La Chanca de Piedra o  “quiebra piedra”  es excelente para el combate de cualquier problema renal, especialmente para eliminar las piedras en la vejiga y en los riñones. Además, ayuda a reducir espasmos, inflamaciones y fiebre, al tiempo que permite expulsar bacterias por la orina, alivia dolores, desintoxica el hígado y permite tener una buena digestión.

La Huacapurana es una corteza de árbol encontrada en la selva amazónica del Perú. Santa Hildegarda habría reconocido en ella una excelente opción para curar cualquier problema sanguíneo, quistes ováricos y habría reconocido su gran utilidad para desintoxicar el cuerpo. Adicionalmente, calma el dolor en los huesos, es antidiarreico, antipalúdico, antiartrítico, anticancerígeno y antimalárico, ayuda a la osteoporosis e hipertensión arterial, protege el hígado y reduce el colesterol elevado, entre otras propiedades.

Estas especies se encuentran en toda nuestra selva amazónica.
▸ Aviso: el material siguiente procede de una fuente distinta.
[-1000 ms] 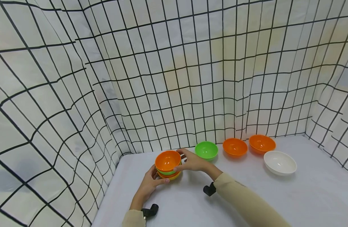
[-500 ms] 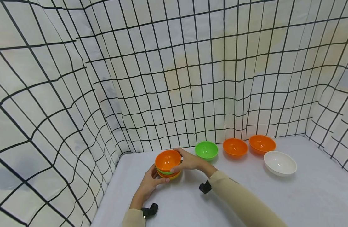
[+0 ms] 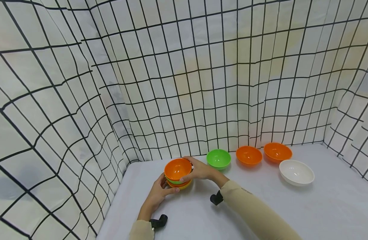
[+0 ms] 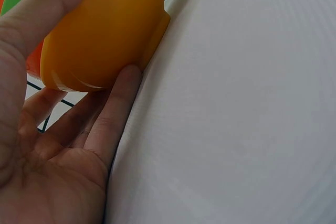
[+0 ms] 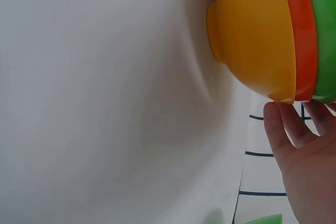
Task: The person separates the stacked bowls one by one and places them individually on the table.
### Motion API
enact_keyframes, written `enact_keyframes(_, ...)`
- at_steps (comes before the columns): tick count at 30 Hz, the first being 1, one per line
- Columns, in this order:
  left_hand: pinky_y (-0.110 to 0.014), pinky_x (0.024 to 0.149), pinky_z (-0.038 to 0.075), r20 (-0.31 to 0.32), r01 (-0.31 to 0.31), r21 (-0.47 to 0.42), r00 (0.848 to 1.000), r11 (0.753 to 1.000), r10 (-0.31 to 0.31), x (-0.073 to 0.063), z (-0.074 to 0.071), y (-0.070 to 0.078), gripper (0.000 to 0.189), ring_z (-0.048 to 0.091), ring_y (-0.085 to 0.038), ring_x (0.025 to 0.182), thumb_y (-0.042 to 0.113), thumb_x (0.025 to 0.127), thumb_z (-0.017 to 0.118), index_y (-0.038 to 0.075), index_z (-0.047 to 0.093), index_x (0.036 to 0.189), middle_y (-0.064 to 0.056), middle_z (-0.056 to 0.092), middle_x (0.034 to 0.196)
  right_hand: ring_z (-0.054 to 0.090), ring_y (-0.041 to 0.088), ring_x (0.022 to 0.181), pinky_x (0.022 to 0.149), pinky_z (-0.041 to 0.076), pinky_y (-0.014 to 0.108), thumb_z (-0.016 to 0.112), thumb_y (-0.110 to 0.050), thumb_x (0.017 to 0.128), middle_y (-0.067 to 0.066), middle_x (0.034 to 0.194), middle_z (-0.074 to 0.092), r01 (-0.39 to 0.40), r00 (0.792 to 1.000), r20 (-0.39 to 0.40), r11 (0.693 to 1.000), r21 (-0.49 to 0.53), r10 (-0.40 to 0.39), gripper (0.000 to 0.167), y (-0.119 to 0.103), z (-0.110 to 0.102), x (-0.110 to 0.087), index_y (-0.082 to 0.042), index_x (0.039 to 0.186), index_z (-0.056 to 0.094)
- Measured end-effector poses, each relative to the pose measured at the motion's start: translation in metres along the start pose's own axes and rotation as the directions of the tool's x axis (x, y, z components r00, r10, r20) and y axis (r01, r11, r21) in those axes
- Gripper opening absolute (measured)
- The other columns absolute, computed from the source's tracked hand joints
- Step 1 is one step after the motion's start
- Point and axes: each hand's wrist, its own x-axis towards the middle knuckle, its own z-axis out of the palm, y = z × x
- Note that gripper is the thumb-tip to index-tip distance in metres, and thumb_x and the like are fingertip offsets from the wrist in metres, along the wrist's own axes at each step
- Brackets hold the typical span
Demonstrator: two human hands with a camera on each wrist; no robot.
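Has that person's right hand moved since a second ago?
Yes, slightly: in the head view, the right hand moved left, judged against the lone green bowl.

The left grip [image 3: 158,194] and the right grip [image 3: 200,169] are bare hands. The beige left sleeve [image 3: 141,230] and matching right sleeve [image 3: 258,213] are long; the right has a small dark mark. A stubby black left camera [image 3: 159,222] and right camera [image 3: 216,198] jut from the wrists.
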Motion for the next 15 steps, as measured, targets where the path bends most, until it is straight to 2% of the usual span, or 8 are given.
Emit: enact_keyframes(15,-0.054,0.125,0.033,0.000,-0.005,0.006,1.000,1.000,0.005,-0.0013,-0.0002,0.0012,0.098,0.038,-0.034,0.151,0.032,0.075,0.092,0.021,0.038,0.156,-0.005,0.044,0.160,0.042,0.032,0.147,0.121,0.038,0.058,0.086,-0.043,0.079,0.010,0.162,0.040,0.010,0.999,-0.034,1.000,-0.021,-0.011,0.103,-0.0028,0.0004,-0.0036,-0.011,0.160,0.031)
Se reparten entre los países que comparten esta maravillosa extensión tropical, hoy en peligro.

Sentada en el Sínodo

Santa Hildegarda estaría hoy en Roma, presente en el Sínodo Panamazónico defendiendo este patrimonio de la humanidad. No dudamos que lo está, espiritualmente, como guía y musa de los esfuerzos que allí se desarrollan para salvar la “Casa Común”.

Benedicto XVI la nombró en 2012 doctora de la Iglesia, y afirmó que su figura santa y valiente es motivo de inspiración para las mujeres de hoy, que pueden contribuir, con su peculiar inteligencia y sensibilidad, al crecimiento espiritual de la Iglesia. Y también del Papa Francisco en su empeño por detener la ruina y desolación que causa la codicia.